Ich bin der Aufregung auch nach einem halben Jahr Außendienst nicht Herr geworden. Begreife: Der trockene Mund und das Zittern der Stimme werden meine tägliche Heimsuchung bleiben, lästig wie ein eitriger Pickel.
Summend entriegelt sich die Haustür. Ich trete ein und nehme die Stufen, Stockwerk für Stockwerk.
Herzklopfen, nicht wegen der körperlichen Anstrengung.
Der falsche Job.
Schweiß unter den Achseln, jetzt im Winter gut unter dem Jackett zu verbergen, im August jedoch werde ich mit nassen Flecken unter den Armen und auf der Brust rumlaufen.
Die richtige Etage. Ein Kind an der Tür.
„Oh, hallo. Frank Schmidt von der …“ Himmel, was für eine Sprache. Das ist doch ein kleines Mädchen! „Mein Name ist Frank Schmidt“, versuche ich es noch einmal. „Ich möchte zu Frau Engwer. Ist das deine Mama?“
Das Mädchen ist dunkelhaarig, moppelig und sehr hübsch. Es nickt.
„Kannst du sie mal an die Tür …?“
Die Kleine ist schon losgerannt. Und nach ein paar Sekunden wieder da.
„Die Mama ist kacken!“
Mir ist nicht nach Losprusten, dazu bin ich viel zu aufgeregt. Aber ich lächle und entspanne mich ein wenig.

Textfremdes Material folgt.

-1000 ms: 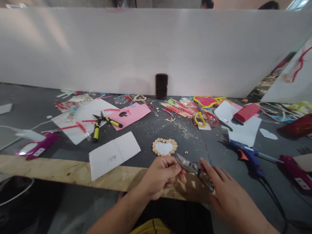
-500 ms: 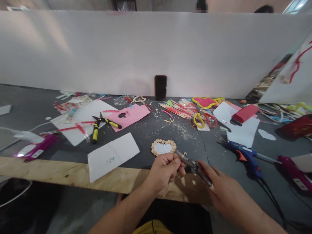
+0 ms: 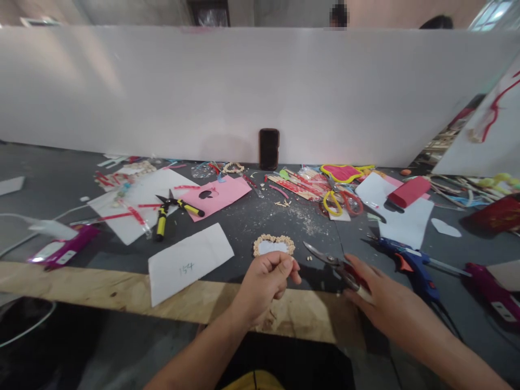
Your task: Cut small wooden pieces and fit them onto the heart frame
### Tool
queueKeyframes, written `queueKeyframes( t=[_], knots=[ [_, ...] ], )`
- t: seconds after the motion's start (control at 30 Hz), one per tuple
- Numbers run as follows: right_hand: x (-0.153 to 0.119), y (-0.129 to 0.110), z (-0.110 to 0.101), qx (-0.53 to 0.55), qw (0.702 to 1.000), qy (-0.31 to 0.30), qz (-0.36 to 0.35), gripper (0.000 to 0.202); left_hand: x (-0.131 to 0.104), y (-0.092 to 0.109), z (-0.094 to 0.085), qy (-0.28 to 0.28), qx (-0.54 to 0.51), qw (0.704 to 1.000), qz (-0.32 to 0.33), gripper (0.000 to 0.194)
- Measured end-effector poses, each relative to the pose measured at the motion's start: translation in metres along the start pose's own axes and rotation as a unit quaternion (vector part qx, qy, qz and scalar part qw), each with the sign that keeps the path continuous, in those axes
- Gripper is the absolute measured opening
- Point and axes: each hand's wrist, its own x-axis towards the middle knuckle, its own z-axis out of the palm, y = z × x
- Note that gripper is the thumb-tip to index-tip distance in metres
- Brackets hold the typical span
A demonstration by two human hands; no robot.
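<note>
My left hand (image 3: 270,279) is closed in a pinch just in front of the heart-shaped piece (image 3: 255,246), a white centre edged with small pale wooden bits. What the fingertips hold is too small to make out. To the right, my right hand (image 3: 376,292) is wrapped round the handles of a pair of pruning shears (image 3: 335,261). Their metal blades point left, low over the dark tabletop and apart from my left hand. A few loose wooden bits (image 3: 309,258) lie between the heart and the blades.
A blue glue gun (image 3: 410,262) lies on the right. Yellow-handled pliers (image 3: 161,219), a white card (image 3: 190,265) and pink paper (image 3: 227,192) are on the left. Scissors (image 3: 333,203) lie farther back. A phone (image 3: 269,149) leans against the white board (image 3: 162,86).
My right hand has drawn the shears away from my left fingertips, to the right and down towards the tabletop. My left hand keeps its pinch, almost in the same place.
</note>
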Motion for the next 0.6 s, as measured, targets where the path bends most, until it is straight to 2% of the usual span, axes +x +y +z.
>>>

„Komm rein!“, sagt das Kind.
„Rein? - Oh, nein“, wehre ich ab. „Ich … Ich warte hier. Auf deine Mama. Das ist schon in Ordnung.“
Ich stelle die Tasche ab. Trockne mit einem Tempo die Stirn und den Nacken. Zerknülle das Papier, ziehe ein frisches hervor und stecke es, bereit für den nächsten Schweißausbruch, in die Hosentasche.
Das Mädchen, wird mir bewusst, beobachtet mich.
„Wie heißt du?“, fällt mir ein.
„Tilda!“, brüllt sie, froh ihren Namen endlich nennen zu dürfen.
In meinem Kopf materialisieren sich zwei, drei Bilder von Tilda Swinton. Sie sieht völlig anders aus als das Mädchen. Du solltest Anti-Tilda heißen, denke ich einen halbwegs witzigen Gedanken.
Gutes Zeichen, witzig zu sein, dann kann Mama ja kommen.
Mama kommt.
Eine Frau, dünn und blass wie Papier. Sie schüttelt nasse Hände beim Gehen: „Ja?“
„Frank Schmidt von der Allgemeinen Ortskrankenkasse“, stelle ich mich vor.
„Von der … was?
„Von der AOK.“
„Ach so.“
Etwas an der Frau ist … anders.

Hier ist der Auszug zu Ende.